(WHAT IS NEEDED) Go through the listing below and output exactly the line with "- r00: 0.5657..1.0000", the line with "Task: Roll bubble", and each line between; omit the rest.

(MATERIAL SHOWN)
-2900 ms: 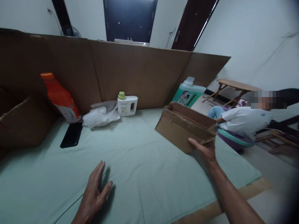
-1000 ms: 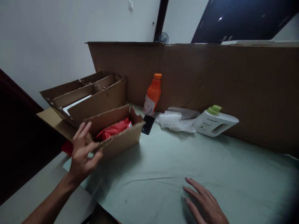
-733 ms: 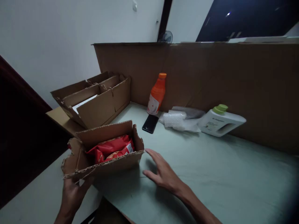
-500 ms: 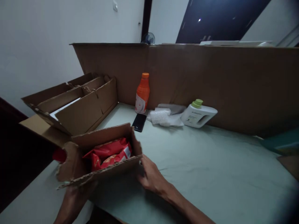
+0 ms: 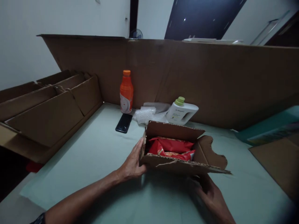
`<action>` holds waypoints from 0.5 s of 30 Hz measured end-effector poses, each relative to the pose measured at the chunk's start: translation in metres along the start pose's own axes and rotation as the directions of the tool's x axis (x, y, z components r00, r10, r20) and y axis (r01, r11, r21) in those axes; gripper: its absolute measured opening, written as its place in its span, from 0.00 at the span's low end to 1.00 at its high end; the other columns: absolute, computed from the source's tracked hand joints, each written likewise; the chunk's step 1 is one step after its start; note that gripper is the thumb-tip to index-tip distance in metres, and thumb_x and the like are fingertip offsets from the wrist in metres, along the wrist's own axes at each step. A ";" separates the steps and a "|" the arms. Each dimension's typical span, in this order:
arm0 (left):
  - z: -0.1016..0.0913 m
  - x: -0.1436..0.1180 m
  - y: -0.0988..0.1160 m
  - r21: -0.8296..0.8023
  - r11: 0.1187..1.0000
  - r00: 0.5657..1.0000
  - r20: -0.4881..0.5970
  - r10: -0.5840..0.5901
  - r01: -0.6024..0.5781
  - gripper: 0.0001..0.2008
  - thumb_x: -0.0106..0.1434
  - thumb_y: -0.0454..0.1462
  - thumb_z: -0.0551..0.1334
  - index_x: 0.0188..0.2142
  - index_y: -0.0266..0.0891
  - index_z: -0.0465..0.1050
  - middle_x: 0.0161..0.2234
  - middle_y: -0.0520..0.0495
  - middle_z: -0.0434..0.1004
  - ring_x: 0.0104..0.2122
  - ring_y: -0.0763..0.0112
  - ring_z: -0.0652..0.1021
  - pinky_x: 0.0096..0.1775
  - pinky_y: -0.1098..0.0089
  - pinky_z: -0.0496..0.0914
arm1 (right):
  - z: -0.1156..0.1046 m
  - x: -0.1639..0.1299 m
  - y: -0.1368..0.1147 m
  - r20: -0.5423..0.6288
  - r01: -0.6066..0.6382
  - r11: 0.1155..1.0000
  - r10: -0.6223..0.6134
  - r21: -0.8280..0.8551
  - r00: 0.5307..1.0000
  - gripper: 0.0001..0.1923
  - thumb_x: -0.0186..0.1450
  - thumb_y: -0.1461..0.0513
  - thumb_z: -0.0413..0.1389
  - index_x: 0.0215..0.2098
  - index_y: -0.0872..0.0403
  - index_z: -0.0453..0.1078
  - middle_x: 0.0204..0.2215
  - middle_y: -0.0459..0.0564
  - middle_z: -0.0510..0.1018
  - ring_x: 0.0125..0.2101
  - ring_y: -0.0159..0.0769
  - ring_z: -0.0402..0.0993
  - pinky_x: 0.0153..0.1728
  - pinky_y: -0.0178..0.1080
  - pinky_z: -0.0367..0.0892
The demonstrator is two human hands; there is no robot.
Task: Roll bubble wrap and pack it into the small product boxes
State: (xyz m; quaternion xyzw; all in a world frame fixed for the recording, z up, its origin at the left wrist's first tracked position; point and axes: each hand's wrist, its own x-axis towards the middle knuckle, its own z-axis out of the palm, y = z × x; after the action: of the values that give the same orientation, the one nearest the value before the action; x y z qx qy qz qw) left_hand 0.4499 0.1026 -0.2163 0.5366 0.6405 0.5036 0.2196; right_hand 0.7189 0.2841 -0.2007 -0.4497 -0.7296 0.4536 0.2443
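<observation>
Holding box (image 5: 181, 168) w/ L hand (image 5: 131, 165)

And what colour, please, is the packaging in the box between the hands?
The packaging is mostly red; see the head view.

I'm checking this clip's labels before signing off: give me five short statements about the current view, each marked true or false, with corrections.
1. The left hand touches the small box at its left end. True.
2. The small box is closed on top. False: it is open, showing red packaging inside.
3. The phone lies nearer the person than the orange bottle. True.
4. The white bottle has a blue cap. False: its cap is green.
5. Bubble wrap lies between those bottles. True.
</observation>
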 end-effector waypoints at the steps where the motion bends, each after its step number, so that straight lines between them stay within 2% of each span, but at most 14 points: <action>1: -0.007 0.000 -0.003 -0.003 1.000 1.000 0.009 -0.016 0.016 0.51 0.53 0.31 0.60 0.73 0.40 0.37 0.73 0.38 0.43 0.71 0.49 0.49 0.69 0.48 0.49 | 0.004 0.000 0.002 -0.012 -0.026 1.000 0.026 0.016 1.000 0.26 0.47 0.50 0.63 0.41 0.52 0.74 0.39 0.56 0.85 0.40 0.52 0.83 0.39 0.42 0.77; 3: -0.028 0.002 -0.006 0.037 0.996 0.997 -0.003 -0.078 0.078 0.46 0.51 0.29 0.57 0.71 0.39 0.48 0.71 0.39 0.52 0.69 0.52 0.58 0.67 0.51 0.56 | 0.011 -0.002 0.008 0.000 -0.082 0.996 0.082 0.034 0.997 0.25 0.48 0.49 0.64 0.42 0.52 0.75 0.38 0.54 0.85 0.40 0.51 0.82 0.40 0.41 0.78; 5: -0.051 0.017 -0.005 0.163 0.973 0.984 -0.097 -0.146 0.161 0.38 0.53 0.29 0.56 0.66 0.37 0.60 0.66 0.38 0.64 0.63 0.55 0.69 0.62 0.54 0.66 | 0.015 -0.003 0.017 0.000 -0.132 0.990 0.132 0.046 0.991 0.25 0.50 0.48 0.65 0.42 0.52 0.76 0.39 0.54 0.85 0.42 0.51 0.82 0.43 0.42 0.77; 8: -0.071 0.073 0.002 0.362 0.904 0.956 -0.257 -0.138 0.228 0.27 0.60 0.35 0.57 0.59 0.34 0.68 0.60 0.36 0.71 0.58 0.57 0.73 0.58 0.58 0.69 | 0.019 -0.003 0.030 -0.046 -0.173 0.983 0.176 0.058 0.983 0.26 0.51 0.46 0.65 0.42 0.53 0.76 0.40 0.54 0.85 0.43 0.53 0.82 0.45 0.44 0.77; 10: -0.068 0.123 0.008 0.413 0.882 0.951 -0.289 -0.108 0.226 0.28 0.61 0.40 0.61 0.60 0.34 0.68 0.62 0.35 0.67 0.62 0.55 0.67 0.63 0.57 0.62 | 0.021 -0.005 0.034 -0.064 -0.164 0.985 0.167 0.056 0.984 0.26 0.51 0.46 0.65 0.41 0.53 0.76 0.40 0.54 0.85 0.43 0.53 0.82 0.43 0.45 0.77; 12: -0.056 0.171 0.011 0.439 0.861 0.941 -0.318 -0.117 0.256 0.32 0.57 0.44 0.66 0.60 0.35 0.68 0.64 0.34 0.65 0.65 0.48 0.63 0.64 0.52 0.58 | 0.027 -0.008 0.034 -0.112 -0.139 0.988 0.145 0.060 0.983 0.24 0.52 0.46 0.63 0.40 0.53 0.76 0.40 0.54 0.85 0.42 0.52 0.81 0.43 0.45 0.77; 13: -0.049 0.191 0.011 0.447 0.847 0.932 -0.335 -0.138 0.286 0.33 0.55 0.44 0.68 0.59 0.36 0.70 0.63 0.33 0.66 0.64 0.45 0.63 0.63 0.50 0.58 | 0.030 -0.010 0.032 -0.142 -0.132 0.990 0.139 0.057 0.980 0.24 0.53 0.45 0.62 0.40 0.53 0.76 0.40 0.54 0.85 0.42 0.52 0.81 0.43 0.45 0.77; 15: -0.041 0.219 0.008 0.440 0.826 0.909 -0.371 -0.191 0.353 0.26 0.53 0.41 0.68 0.51 0.36 0.76 0.56 0.32 0.74 0.60 0.41 0.68 0.59 0.48 0.62 | 0.036 -0.014 0.026 -0.199 -0.126 0.991 0.131 0.036 0.971 0.24 0.55 0.45 0.60 0.40 0.53 0.76 0.40 0.54 0.85 0.42 0.52 0.81 0.43 0.45 0.76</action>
State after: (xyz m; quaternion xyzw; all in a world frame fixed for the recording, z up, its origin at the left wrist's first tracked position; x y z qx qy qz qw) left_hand 0.3480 0.2839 -0.1360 0.3903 0.8454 0.3624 0.0404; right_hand 0.7094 0.2602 -0.2401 -0.5366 -0.6654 0.4290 0.2920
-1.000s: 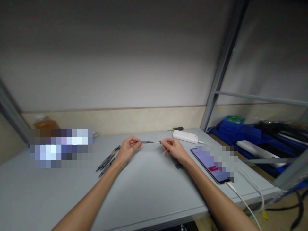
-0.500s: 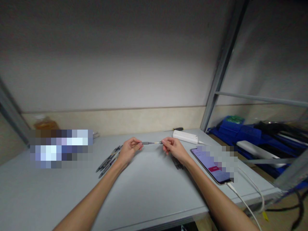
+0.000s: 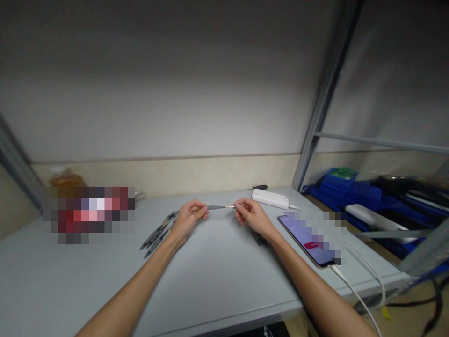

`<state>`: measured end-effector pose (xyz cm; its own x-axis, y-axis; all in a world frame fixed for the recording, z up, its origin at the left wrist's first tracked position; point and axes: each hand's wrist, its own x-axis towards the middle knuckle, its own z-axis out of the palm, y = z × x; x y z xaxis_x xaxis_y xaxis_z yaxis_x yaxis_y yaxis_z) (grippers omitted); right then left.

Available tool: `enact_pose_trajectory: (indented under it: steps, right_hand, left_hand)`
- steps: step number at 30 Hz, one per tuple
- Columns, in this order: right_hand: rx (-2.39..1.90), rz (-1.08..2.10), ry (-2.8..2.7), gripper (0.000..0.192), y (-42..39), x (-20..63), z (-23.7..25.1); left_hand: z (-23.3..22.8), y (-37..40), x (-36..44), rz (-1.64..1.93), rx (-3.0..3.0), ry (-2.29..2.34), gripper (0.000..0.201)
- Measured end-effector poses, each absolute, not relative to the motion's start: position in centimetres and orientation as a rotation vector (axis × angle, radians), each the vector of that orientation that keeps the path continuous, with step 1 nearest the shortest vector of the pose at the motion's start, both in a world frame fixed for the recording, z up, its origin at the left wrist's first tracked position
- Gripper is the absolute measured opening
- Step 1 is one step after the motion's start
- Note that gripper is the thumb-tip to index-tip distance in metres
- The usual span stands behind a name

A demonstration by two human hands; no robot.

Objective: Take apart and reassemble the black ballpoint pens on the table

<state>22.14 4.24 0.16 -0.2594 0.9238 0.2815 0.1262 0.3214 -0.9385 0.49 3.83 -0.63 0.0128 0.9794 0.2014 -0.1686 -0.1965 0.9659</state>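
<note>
Holding a slim pen part (image 3: pixel 220 207) roughly level over the counter (image 3: pixel 217 276), strung right between left hand (image 3: pixel 189 217) and right hand (image 3: pixel 251 215). Pinching the thicker grey end with the left fingertips, the thin metal end with the right. Also got loose pens (image 3: pixel 157 236) lying just beside the left wrist.

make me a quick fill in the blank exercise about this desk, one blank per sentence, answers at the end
A thin pen-like piece spans from the left hand to the ____ hand. The phone has a ____ cable at its near end. The screwdriver has a black and ____ handle.

Missing words: right; white; yellow
</note>
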Motion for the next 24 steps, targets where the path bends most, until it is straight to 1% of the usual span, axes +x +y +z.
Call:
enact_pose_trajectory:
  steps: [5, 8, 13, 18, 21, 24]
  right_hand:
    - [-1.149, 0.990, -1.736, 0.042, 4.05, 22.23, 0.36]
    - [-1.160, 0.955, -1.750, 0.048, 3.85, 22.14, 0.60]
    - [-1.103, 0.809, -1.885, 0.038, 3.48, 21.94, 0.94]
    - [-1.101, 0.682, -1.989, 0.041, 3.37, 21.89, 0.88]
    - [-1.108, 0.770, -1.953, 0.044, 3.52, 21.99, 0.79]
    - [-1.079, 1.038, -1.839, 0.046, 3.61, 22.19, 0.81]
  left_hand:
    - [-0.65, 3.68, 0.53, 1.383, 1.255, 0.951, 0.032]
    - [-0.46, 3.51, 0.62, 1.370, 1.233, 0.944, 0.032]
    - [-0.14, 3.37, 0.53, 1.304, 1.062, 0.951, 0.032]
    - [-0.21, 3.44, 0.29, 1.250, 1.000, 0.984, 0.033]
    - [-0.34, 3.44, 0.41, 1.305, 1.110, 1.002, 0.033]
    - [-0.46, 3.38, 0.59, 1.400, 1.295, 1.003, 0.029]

(SOLUTION TO THE PROBLEM)
  - r00: 0.5657..1.0000
  - r20: -0.4881..0.5970
  - r10: -0.5840..0.5901
  - r01: -0.6024..0.5781
  - gripper: 0.0001..0.2008
  - thumb_x: -0.0106..0.1434
  - thumb_y: -0.0454..0.1462
  - thumb_z: -0.0551..0.1334
  - index_x: 0.0188..0.2142
  - index_y: -0.0266..0.0891
  - index_z: -0.0465..0.1050
  - middle_x: 0.0161..0.2234
  - middle_y: -0.0520..0.0495
  - middle_z: -0.0434..0.1004
  - ring_x: 0.0104..0.2122
  - ring_y: -0.0763..0.0112
  - ring_z: -0.0652..0.1021
  - pinky_x: 0.0096..0.1775
  - pinky_y: -0.1098..0.0089
  - pinky_z: -0.0496..0.0914
arm1 (right):
  - z: -0.1156..0.1046 m
  - x: -0.1639..0.1299 m
  - y: -0.1368..0.1147 m
  - r20: -0.5423..0.6288
  - r01: -0.6066..0.6382
  - r11: 0.1155..1.0000
  - r10: -0.6223..0.6134
  - r21: -0.8280..0.8551
  - r00: 0.5307..1.0000
  - gripper: 0.0001..0.1923
  - thumb_x: -0.0186..0.1450
  - thumb_y: -0.1461..0.0513
  - thumb_z: -0.0413..0.1389
  - index_x: 0.0215..0.2098
  - index_y: -0.0872..0.0403
  - index_z: -0.0453..0.1078
  - middle_x: 0.0204..0.2215
  - middle_y: -0.0459..0.0564
  - middle_z: -0.0510..0.1018
  - ring_x: 0.0125..0.2101
  - ring_y: -0.0159..0.0769
  - ring_z: -0.0402..0.0993
  - pinky_x: 0.0153..0.1728
  - pinky_y: -0.0178..0.1080
  - pinky_z: -0.0367..0.0892
The demonstrator is two human hands; there is no robot.
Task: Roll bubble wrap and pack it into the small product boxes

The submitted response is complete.